§ WHAT YOU WILL DO:
Among the entries that follow, the required portion opens with the line containing "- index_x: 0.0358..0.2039" and closes with the line containing "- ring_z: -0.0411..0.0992". Give that portion again exactly, and nothing else.

§ THE DATA:
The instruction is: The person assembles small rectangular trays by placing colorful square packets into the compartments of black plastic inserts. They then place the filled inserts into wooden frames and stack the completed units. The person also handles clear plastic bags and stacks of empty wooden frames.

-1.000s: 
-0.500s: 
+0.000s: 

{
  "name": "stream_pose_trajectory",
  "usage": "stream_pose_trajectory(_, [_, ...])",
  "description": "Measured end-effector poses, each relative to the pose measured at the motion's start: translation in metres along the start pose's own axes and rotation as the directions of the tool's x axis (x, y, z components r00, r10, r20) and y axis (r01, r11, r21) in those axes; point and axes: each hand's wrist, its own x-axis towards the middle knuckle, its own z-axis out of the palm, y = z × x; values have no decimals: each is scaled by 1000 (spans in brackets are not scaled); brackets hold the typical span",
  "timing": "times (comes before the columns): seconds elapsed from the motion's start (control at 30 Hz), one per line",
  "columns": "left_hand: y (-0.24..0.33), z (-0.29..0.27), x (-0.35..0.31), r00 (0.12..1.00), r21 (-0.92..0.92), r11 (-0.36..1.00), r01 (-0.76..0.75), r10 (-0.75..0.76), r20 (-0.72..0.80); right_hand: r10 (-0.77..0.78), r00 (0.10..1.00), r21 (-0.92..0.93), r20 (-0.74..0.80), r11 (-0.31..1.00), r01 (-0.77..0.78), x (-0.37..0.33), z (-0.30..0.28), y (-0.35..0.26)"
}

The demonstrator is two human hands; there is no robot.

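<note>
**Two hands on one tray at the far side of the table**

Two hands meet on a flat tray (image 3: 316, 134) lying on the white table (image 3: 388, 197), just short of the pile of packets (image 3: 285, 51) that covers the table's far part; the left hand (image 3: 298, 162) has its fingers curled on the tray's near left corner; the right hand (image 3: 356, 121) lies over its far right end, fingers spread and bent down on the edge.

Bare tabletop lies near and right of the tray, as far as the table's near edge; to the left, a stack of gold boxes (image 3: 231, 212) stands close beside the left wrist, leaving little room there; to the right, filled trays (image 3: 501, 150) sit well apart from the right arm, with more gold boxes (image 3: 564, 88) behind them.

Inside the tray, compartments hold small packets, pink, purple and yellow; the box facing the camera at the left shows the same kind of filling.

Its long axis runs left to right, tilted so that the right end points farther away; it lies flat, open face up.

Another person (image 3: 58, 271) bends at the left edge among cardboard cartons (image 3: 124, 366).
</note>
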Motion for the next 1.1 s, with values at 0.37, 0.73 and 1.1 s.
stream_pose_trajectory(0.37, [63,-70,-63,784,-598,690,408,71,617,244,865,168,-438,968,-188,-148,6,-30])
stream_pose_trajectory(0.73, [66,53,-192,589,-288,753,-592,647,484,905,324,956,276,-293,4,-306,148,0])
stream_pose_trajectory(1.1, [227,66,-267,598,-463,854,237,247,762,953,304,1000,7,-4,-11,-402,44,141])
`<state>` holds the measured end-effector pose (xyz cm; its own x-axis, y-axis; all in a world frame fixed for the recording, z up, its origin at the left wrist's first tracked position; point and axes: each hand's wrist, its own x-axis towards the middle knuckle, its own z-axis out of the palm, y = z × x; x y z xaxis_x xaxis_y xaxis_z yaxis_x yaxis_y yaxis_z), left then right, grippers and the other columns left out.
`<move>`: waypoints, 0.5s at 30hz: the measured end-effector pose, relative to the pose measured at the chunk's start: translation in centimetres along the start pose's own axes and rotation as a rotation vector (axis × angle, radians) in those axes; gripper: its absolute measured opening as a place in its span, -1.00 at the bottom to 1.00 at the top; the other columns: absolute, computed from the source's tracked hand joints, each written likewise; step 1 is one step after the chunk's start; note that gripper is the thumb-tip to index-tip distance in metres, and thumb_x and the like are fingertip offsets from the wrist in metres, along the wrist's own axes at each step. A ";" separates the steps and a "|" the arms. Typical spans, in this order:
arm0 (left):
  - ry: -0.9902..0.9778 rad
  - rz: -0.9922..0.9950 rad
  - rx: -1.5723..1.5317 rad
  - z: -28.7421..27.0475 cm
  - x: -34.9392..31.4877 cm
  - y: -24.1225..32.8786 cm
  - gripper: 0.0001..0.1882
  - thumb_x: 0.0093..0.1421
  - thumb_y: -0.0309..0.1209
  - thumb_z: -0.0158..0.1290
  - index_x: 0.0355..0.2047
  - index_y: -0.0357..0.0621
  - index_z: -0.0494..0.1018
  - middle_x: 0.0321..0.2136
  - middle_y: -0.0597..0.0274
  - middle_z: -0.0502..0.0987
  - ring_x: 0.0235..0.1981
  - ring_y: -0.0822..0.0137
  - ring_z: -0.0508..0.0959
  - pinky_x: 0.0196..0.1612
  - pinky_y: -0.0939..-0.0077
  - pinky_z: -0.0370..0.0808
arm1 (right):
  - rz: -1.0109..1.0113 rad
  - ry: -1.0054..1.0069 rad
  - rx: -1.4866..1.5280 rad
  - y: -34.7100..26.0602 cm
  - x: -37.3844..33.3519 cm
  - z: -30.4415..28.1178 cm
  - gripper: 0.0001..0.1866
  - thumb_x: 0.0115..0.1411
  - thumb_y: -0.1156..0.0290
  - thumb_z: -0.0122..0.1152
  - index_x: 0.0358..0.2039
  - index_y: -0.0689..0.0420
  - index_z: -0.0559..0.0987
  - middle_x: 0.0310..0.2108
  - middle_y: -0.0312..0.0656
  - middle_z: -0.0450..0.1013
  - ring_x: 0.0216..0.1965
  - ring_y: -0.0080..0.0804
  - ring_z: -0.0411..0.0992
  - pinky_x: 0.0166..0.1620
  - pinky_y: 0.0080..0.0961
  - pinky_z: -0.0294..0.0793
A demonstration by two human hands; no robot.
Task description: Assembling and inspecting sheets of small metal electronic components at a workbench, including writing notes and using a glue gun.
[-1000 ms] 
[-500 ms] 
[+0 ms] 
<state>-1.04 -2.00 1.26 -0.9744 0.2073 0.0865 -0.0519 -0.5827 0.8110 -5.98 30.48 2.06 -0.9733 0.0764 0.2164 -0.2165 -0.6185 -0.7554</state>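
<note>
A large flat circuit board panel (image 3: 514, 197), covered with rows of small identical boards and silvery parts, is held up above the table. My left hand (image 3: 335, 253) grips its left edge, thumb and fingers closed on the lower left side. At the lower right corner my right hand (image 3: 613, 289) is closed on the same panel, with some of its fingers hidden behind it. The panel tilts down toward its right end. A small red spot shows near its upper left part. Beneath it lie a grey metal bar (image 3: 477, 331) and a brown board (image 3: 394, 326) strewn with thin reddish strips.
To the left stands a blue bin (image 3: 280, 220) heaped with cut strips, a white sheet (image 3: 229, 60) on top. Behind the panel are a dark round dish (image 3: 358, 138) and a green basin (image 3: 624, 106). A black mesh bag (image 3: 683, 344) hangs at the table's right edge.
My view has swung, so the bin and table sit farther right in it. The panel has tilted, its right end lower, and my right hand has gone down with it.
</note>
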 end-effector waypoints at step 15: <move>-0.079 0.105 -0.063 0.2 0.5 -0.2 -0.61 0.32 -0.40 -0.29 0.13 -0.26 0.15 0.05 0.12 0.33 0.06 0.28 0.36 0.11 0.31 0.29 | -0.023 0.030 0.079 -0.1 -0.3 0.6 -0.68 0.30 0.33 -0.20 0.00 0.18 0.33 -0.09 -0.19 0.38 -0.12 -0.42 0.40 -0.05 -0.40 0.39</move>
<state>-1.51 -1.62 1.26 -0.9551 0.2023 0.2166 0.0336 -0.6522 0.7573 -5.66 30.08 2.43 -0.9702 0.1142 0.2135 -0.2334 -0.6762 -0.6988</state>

§ RESULT:
  - index_x: 0.0358..0.2039
  - index_y: -0.0689..0.0420
  - index_z: -0.0559..0.0987
  - middle_x: 0.0310..0.2108
  - middle_y: -0.0312..0.0656
  - middle_z: -0.0450..0.1013
  - ring_x: 0.0216..0.1965
  - ring_y: -0.0080..0.0804
  - ring_z: -0.0411..0.0992

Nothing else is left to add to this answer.